Most recently, in the Reference Re Senate Reform 2014 SCC 32, the SCC was asked to deal with six constitutional questions. …abolition of the Senate requires the unanimous consent of the Senate, the House of Commons, and the legislative assemblies of all Canadian provinces. The SCC held that the Parliament of Canada did not have the authority to:
- make amendments to section 29 of the Constitution Act, 1867, to provide for fixed terms for Senators, renewable terms for Senators, term limits or retrospective term limits;
- enact legislation that provides a means of consulting the population of each province and territory as to its preferences for potential nominees for appointment to the Senate;
- establish a framework setting out a basis for provincial and territorial legislatures to enact legislation to consult their population as to their preferences for potential nominees for appointment to the Senate; or
- make an amendment to the Constitution to abolish the Senate by using the general amending procedure set out in section 38 of the Constitution Act, 1982.
The SCC held also that Parliament does have the authority under the Constitution Act, 1982, section 44 to repeal section 23(4) of the Constitution Act, 1867, regarding property qualifications for Senators (seven provinces and 50 percent of the population).
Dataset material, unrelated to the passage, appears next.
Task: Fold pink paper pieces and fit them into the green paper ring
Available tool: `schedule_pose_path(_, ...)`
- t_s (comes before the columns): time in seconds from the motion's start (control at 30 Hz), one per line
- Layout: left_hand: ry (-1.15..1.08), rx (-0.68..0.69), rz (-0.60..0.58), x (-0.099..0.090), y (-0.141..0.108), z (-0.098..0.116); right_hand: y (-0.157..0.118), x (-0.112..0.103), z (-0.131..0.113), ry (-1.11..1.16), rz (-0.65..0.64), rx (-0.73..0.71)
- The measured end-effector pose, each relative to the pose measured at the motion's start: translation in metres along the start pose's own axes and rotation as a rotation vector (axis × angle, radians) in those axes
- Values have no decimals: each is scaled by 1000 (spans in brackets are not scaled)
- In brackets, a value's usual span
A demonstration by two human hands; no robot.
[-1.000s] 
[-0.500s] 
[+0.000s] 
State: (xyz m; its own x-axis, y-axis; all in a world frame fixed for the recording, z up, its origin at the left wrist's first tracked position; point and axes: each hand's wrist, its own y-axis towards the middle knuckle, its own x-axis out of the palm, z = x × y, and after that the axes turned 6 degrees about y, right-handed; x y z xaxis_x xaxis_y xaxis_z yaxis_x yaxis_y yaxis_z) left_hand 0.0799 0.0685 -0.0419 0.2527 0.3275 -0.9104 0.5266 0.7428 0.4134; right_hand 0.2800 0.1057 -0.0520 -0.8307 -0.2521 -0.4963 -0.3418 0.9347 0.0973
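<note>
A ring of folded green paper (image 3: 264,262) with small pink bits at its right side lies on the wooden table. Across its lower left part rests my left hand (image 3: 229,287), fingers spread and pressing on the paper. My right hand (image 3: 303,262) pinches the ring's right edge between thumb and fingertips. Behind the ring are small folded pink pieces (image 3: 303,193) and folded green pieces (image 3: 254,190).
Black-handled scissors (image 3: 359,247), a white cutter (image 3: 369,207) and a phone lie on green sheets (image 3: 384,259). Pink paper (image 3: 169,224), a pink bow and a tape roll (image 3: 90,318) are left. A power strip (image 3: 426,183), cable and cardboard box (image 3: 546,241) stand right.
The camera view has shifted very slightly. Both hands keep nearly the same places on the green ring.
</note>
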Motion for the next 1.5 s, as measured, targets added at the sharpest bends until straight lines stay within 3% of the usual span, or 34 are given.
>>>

On the other hand, a full repeal of section 23(3) would require a resolution of the legislative assembly of Québec. Finally, the abolition of the Senate requires the unanimous consent of the Senate, the House of Commons, and the legislative assemblies of all Canadian provinces. Thus, while at least some Canadians want Senate reform, the SCC did not approve the unilateral approach to reform adopted by the current federal government.
These are but a few of the reference decisions that will have a significant impact on Canada’s legal landscape. The advisory opinions that are issued can provide guidance to the federal and provincial governments as to important constitutional questions of the day.
1. Lucien Bouchard’s position as published by Le Secrétariat aux affaires intergouvernementales canadiennes
2. Lois Harder, ed. The Chrétien Legacy: Politics and Public Policy in Canada (McGill – Queen’s Press 2006) p. 47.